▸ **ACTIVITY**
For the listing that follows, give again exactly the lines from the one with "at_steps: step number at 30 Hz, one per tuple" to the one with "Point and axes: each", including both.

▸ **SOURCE MATERIAL**
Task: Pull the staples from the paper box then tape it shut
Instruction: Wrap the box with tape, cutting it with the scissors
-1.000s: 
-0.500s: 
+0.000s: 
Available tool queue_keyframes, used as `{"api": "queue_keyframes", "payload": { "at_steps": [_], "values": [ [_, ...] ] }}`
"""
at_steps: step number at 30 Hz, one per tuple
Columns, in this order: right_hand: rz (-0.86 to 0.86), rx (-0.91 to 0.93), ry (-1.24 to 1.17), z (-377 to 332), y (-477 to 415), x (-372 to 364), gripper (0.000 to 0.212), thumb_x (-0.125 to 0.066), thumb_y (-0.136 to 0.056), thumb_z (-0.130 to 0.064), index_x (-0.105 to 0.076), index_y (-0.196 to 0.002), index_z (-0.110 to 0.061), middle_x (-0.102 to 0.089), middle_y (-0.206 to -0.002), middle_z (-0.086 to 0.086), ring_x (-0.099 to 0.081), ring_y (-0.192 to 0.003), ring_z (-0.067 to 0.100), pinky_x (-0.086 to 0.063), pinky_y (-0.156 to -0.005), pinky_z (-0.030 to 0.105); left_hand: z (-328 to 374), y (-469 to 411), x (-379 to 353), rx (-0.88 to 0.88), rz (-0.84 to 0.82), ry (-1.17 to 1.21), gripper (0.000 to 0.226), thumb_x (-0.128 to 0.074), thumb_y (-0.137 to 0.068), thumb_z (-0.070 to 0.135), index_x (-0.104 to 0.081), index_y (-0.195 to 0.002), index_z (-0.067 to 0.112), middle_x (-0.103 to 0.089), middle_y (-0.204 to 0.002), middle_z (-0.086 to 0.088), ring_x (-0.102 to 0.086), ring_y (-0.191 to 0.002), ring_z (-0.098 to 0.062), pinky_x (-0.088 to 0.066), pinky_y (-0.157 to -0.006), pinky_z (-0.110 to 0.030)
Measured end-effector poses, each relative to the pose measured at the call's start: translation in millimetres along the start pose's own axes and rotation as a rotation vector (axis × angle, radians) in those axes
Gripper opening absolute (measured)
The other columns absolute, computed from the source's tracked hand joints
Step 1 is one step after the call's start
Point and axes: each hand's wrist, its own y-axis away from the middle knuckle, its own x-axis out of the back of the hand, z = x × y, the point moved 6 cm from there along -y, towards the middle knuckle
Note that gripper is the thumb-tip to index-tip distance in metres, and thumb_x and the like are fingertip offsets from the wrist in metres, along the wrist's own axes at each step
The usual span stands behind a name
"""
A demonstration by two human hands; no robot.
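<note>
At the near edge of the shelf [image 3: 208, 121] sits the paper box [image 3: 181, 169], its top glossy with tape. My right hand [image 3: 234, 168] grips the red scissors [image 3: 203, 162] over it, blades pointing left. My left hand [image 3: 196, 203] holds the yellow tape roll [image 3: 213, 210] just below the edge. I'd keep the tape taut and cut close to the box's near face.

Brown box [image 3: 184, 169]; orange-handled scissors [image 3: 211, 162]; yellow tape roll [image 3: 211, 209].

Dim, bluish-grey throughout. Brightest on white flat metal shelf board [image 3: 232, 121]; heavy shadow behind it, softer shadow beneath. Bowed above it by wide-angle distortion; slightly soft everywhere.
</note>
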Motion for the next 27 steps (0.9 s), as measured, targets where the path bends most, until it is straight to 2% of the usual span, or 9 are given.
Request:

▸ **ANSWER TO THE PROBLEM**
at_steps: step number at 30 Hz, one per tuple
Columns, in this order: right_hand: rz (-0.86 to 0.86), rx (-0.91 to 0.93), ry (-1.24 to 1.17), z (-377 to 332), y (-477 to 415), x (-372 to 364), gripper (0.000 to 0.212), thumb_x (-0.125 to 0.066), thumb_y (-0.136 to 0.056), thumb_z (-0.130 to 0.064), index_x (-0.105 to 0.076), index_y (-0.196 to 0.002), index_z (-0.110 to 0.061), middle_x (-0.102 to 0.089), middle_y (-0.206 to -0.002), middle_z (-0.086 to 0.086), ring_x (-0.099 to 0.081), ring_y (-0.192 to 0.003), ring_z (-0.067 to 0.100), pinky_x (-0.086 to 0.063), pinky_y (-0.156 to -0.005), pinky_z (-0.030 to 0.105); left_hand: z (-328 to 374), y (-469 to 411), x (-379 to 353), rx (-0.88 to 0.88), rz (-0.84 to 0.82), ry (-1.17 to 1.21), gripper (0.000 to 0.226), thumb_x (-0.128 to 0.074), thumb_y (-0.137 to 0.068), thumb_z (-0.070 to 0.135), index_x (-0.104 to 0.081), index_y (-0.195 to 0.002), index_z (-0.067 to 0.112), middle_x (-0.103 to 0.089), middle_y (-0.204 to 0.002), middle_z (-0.086 to 0.088), ring_x (-0.102 to 0.086), ring_y (-0.191 to 0.002), ring_z (-0.098 to 0.062), pinky_x (-0.088 to 0.066), pinky_y (-0.157 to -0.006), pinky_z (-0.110 to 0.030)
Measured end-effector poses, each relative to the pose measured at the call's start: translation in millimetres along the start pose's own axes and rotation as a rotation vector (axis × angle, radians) in those axes
Gripper opening absolute (measured)
The other columns absolute, computed from the source's tracked hand joints
Step 1 is one step after the call's start
Point and axes: each hand's wrist, its own y-axis away from the middle knuckle, its own x-axis out of the back of the hand, z = x × y, the point moved 6 cm from there along -y, towards the middle knuckle

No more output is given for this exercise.